WHAT YOU SHOULD DO
A faithful copy is needed. Set down all of the data below exactly.

========================

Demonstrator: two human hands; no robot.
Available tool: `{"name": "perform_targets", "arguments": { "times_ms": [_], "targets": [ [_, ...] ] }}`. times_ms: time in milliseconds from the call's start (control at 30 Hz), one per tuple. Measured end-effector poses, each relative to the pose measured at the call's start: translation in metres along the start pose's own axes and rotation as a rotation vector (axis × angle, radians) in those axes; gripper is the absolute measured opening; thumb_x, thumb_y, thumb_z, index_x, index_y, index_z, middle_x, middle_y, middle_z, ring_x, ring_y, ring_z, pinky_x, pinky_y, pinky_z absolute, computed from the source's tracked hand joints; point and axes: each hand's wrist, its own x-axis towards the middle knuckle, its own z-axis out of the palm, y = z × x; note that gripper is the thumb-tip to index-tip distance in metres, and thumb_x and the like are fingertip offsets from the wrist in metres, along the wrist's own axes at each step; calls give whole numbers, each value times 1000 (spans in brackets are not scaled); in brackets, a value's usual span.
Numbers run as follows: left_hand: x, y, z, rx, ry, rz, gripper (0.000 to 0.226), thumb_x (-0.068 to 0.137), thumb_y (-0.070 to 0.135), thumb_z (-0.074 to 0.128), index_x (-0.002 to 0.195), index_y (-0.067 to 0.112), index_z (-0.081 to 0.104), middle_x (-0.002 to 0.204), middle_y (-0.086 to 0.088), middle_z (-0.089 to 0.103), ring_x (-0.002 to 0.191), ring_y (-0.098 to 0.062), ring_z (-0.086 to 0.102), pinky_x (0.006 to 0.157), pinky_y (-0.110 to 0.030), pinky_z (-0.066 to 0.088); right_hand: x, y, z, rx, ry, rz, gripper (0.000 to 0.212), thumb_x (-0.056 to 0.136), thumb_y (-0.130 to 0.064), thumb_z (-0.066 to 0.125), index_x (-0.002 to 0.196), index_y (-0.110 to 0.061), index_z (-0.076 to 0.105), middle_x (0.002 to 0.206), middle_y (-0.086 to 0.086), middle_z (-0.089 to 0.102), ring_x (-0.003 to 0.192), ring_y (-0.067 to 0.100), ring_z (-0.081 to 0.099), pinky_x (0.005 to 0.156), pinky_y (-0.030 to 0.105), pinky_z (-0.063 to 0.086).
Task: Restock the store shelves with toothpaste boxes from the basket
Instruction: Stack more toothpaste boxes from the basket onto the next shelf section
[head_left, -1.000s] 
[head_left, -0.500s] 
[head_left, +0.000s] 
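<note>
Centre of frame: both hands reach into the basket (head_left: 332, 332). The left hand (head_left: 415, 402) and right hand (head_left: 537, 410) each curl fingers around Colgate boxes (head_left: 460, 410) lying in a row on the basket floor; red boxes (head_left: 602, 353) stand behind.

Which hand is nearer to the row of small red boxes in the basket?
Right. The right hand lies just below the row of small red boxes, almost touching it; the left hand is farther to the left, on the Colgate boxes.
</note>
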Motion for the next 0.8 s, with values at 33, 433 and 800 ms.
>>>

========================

EXERCISE RESULT
Demonstrator: two human hands; no robot.
Available tool: `{"name": "perform_targets", "arguments": { "times_ms": [_], "targets": [ [_, ...] ] }}`. times_ms: time in milliseconds from the call's start (control at 30 Hz), one per tuple. Measured end-effector poses, each relative to the pose measured at the call's start: translation in metres along the start pose's own axes and rotation as a rotation vector (axis × angle, radians) in those axes; gripper is the absolute measured opening; thumb_x, thumb_y, thumb_z, index_x, index_y, index_z, middle_x, middle_y, middle_z, ring_x, ring_y, ring_z, pinky_x, pinky_y, pinky_z absolute, computed from the source's tracked hand joints; point and axes: each hand's wrist, its own x-axis towards the middle knuckle, its own z-axis out of the palm, y = z × x; note that gripper is the thumb-tip to index-tip distance in metres, and thumb_x and the like are fingertip offsets from the wrist in metres, along the wrist's own axes at each step; calls give whole numbers, each value times 1000 (spans in brackets are not scaled); in brackets, a value's usual span.
Numbers run as follows: left_hand: x, y, z, rx, ry, rz, gripper (0.000 to 0.226), thumb_x (-0.068 to 0.137), thumb_y (-0.070 to 0.135), thumb_z (-0.074 to 0.128), index_x (-0.002 to 0.195), index_y (-0.067 to 0.112), index_z (-0.081 to 0.104), middle_x (-0.002 to 0.204), middle_y (-0.086 to 0.088), middle_z (-0.089 to 0.103), ring_x (-0.002 to 0.191), ring_y (-0.098 to 0.062), ring_z (-0.086 to 0.102), pinky_x (0.006 to 0.157), pinky_y (-0.110 to 0.030), pinky_z (-0.066 to 0.088); right_hand: x, y, z, rx, ry, rz, gripper (0.000 to 0.212), thumb_x (-0.056 to 0.136), thumb_y (-0.130 to 0.064), thumb_z (-0.066 to 0.125), index_x (-0.002 to 0.196), index_y (-0.110 to 0.061), index_z (-0.076 to 0.105), middle_x (0.002 to 0.206), middle_y (-0.086 to 0.086), middle_z (-0.089 to 0.102), ring_x (-0.003 to 0.192), ring_y (-0.067 to 0.100), ring_z (-0.081 to 0.099), pinky_x (0.005 to 0.156), pinky_y (-0.030 to 0.105), pinky_z (-0.063 to 0.086).
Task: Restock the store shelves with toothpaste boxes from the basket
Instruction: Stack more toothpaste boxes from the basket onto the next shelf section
[head_left, -1.000s] 
[head_left, -0.500s] 
[head_left, +0.000s] 
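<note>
Centre of frame: both hands reach into the basket (head_left: 332, 332). The left hand (head_left: 415, 402) and right hand (head_left: 537, 410) each curl fingers around Colgate boxes (head_left: 460, 410) lying in a row on the basket floor; red boxes (head_left: 602, 353) stand behind.

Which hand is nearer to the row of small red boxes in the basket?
Right. The right hand lies just below the row of small red boxes, almost touching it; the left hand is farther to the left, on the Colgate boxes.
</note>
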Motion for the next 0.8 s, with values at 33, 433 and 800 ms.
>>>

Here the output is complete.